4. Other income and gains
The Group's other income and gains increased by 92.5% from approximately RMB13.8 million for the year ended December 31, 2019 to approximately RMB26.5 million for the year ended December 31, 2020, primarily due to the receipt of government funding of approximately RMB11.5 million (2019: Nil) and the dividend income received from equity investments designated at fair value through other comprehensive income of approximately RMB9.7 million (2019: RMB10.8 million).
5. Selling and distribution expenses
The Group's selling and distribution expenses primarily consist of (i) advertising, marketing and business development expenses, and (ii) staff costs in relation to our salespersons.
The Group's selling and distribution expenses decreased by 63.6% from approximately RMB3.2 million for the year ended December 31, 2019 to approximately RMB1.2 million for the year ended December 31, 2020. Most of the selling and distribution expenses were capitalized to property development projects during the year.
6. Administrative expenses
The Group's administrative expenses primarily consist of staff costs in relation to the Group's administrative personnel, office expenses, depreciation and amortization, traveling and other expenses.
The Group's administrative expenses decreased by 28.7% from approximately RMB78.0 million for the year ended December 31, 2019 to approximately RMB55.7 million for the year ended December 31, 2020. The administrative expenses in 2019 included the listing expense of approximately RMB29.2 million, while we did not incur such expense in 2020. Other administrative expenses include staff costs (including directors' remuneration) of approximately RMB29.6 million (2019: RMB24.7 million), which was mainly due to the business expansion of the Group and an increase in the number of staff, thus a rise of staff costs.
7. Impairment losses on financial assets and contract assets, net
The Group performs an impairment analysis as of December 31, 2020 using a provision matrix to measure expected credit losses ("ECLs"). The provision rates are based on days past due for groupings of various customer segments with similar loss patterns. The calculation reflects the probability-weighted outcome, the time value of money and reasonable and supportable information that is available at the reporting date.

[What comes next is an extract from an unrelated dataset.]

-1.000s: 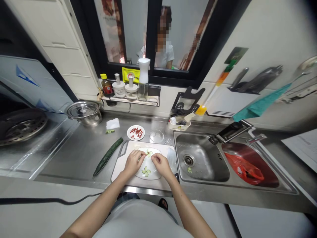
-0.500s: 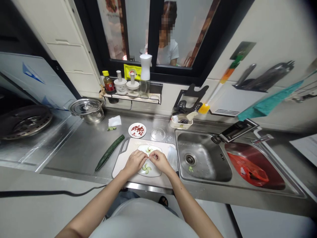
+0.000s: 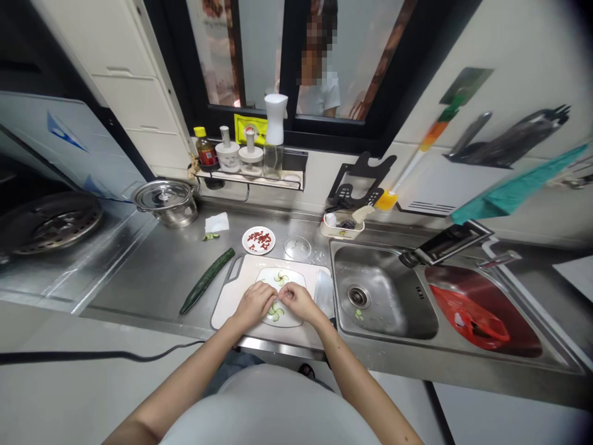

An impairment analysis is performed at each reporting date using a provision matrix to measure ECLs.
For the year ended December 31, 2020, the Group's net impairment losses on financial assets amounted to approximately RMB40.1 million (2019: RMB24.3 million), primarily due to the amount of financial assets that the Group considered not recoverable based on the ECLs analysis performed.
8. Fair value loss/gain on investment properties
Baoxin International Building, the Group's investment property, is located in Zhuozhou, Hebei Province, the PRC, and is held by the Group as long run investment to generate rental income.
For the year ended December 31, 2020, the Group recorded fair value loss on investment properties of approximately RMB0.7 million (2019: gain of RMB4.7 million), which was mainly due to the slight decrease in fair value of investment properties.
9. Finance costs
The Group's finance costs primarily represent interest expenses on bank loans less the capitalized cost of interest on relevant loans incurred for property development.
The Group's finance costs increased by 72.9% from approximately RMB21.8 million for the year ended December 31, 2019 to approximately RMB37.7 million for the year ended December 31, 2020, which was mainly due to a larger portion of interest expenses incurred from the loans raised were not capitalised to the property development projects during this year.
10. Income tax expenses
The Group's income tax expenses include payments and provisions made for corporate income tax and LAT by the PRC subsidiaries of the Group.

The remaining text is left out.